Aim of the exercise:
Only the lines from the top of the data through the line with "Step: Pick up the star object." should be repeated, each exactly as written.

Dataset records:
=== Begin Enclosure ===
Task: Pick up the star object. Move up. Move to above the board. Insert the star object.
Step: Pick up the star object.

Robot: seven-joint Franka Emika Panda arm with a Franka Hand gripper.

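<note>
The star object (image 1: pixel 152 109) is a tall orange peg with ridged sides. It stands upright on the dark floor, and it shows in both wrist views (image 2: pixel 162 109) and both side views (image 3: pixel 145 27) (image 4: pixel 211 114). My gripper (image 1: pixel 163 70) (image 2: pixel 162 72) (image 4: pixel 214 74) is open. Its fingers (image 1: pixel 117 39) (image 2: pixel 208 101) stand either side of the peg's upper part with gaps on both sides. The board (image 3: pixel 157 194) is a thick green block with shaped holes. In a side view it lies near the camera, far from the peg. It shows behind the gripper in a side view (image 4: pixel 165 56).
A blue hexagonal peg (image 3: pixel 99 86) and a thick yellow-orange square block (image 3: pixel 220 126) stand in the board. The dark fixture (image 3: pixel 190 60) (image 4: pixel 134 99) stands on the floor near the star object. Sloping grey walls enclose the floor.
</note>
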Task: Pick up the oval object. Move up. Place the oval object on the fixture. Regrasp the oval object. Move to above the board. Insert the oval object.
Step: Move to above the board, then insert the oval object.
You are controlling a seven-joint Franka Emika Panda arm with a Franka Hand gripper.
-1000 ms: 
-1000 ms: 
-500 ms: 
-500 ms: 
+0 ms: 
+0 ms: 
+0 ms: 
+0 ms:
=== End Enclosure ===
Solution to this exercise:
Task: Pick up the star object. Move up. Move to above the board. Insert the star object.
Step: Pick up the star object.

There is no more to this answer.